## Task description
From the first line of the data through the line containing "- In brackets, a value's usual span", return each line exactly.

^^^^^^^^

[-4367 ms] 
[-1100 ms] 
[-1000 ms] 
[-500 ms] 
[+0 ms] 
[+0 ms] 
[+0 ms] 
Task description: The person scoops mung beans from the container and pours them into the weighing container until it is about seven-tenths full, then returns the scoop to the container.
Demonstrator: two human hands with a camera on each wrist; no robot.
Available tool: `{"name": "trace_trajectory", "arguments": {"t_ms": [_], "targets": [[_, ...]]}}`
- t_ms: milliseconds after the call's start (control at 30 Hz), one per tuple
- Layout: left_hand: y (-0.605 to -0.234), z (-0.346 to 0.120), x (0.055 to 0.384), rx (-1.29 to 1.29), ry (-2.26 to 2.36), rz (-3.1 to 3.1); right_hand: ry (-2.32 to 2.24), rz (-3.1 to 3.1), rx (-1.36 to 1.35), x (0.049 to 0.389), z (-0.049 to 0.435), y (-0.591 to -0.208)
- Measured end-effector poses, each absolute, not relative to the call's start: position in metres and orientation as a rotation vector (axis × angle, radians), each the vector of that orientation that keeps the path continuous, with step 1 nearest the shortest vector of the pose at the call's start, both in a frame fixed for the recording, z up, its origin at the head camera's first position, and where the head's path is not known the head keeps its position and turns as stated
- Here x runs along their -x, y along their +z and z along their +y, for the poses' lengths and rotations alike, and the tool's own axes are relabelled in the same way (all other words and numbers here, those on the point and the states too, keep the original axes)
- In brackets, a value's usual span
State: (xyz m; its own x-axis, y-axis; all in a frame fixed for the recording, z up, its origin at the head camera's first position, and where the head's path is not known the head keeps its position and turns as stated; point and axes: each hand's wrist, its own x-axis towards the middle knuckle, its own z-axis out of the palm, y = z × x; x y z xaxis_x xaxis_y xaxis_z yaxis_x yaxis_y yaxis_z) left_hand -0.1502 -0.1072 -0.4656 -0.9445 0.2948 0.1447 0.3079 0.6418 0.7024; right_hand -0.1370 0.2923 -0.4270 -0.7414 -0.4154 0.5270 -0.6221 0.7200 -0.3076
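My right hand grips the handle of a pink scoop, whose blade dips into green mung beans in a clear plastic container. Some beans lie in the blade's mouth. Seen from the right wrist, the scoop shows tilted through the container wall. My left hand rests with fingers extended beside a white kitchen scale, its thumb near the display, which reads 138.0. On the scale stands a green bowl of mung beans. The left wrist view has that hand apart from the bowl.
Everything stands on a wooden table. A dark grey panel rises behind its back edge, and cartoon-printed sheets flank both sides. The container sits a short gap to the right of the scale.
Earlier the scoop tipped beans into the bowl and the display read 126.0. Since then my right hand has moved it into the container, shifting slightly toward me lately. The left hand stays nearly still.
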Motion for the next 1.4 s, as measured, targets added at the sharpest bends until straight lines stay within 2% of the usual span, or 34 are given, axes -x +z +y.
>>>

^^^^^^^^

## Response
[-4367 ms] 
[-1100 ms] 
[-1000 ms] 
[-500 ms] 
[+0 ms] 
[+0 ms] 
[+0 ms] 
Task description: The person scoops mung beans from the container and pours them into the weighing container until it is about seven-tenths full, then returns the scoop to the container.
Demonstrator: two human hands with a camera on each wrist; no robot.
Available tool: `{"name": "trace_trajectory", "arguments": {"t_ms": [_], "targets": [[_, ...]]}}`
- t_ms: milliseconds after the call's start (control at 30 Hz), one per tuple
- Layout: left_hand: y (-0.605 to -0.234), z (-0.346 to 0.120), x (0.055 to 0.384), rx (-1.29 to 1.29), ry (-2.26 to 2.36), rz (-3.1 to 3.1); right_hand: ry (-2.32 to 2.24), rz (-3.1 to 3.1), rx (-1.36 to 1.35), x (0.049 to 0.389), z (-0.049 to 0.435), y (-0.591 to -0.208)
- Measured end-effector poses, each absolute, not relative to the call's start: position in metres and orientation as a rotation vector (axis × angle, radians), each the vector of that orientation that keeps the path continuous, with step 1 nearest the shortest vector of the pose at the call's start, both in a frame fixed for the recording, z up, its origin at the head camera's first position, and where the head's path is not known the head keeps its position and turns as stated
- Here x runs along their -x, y along their +z and z along their +y, for the poses' lengths and rotations alike, and the tool's own axes are relabelled in the same way (all other words and numbers here, those on the point and the states too, keep the original axes)
- In brackets, a value's usual span

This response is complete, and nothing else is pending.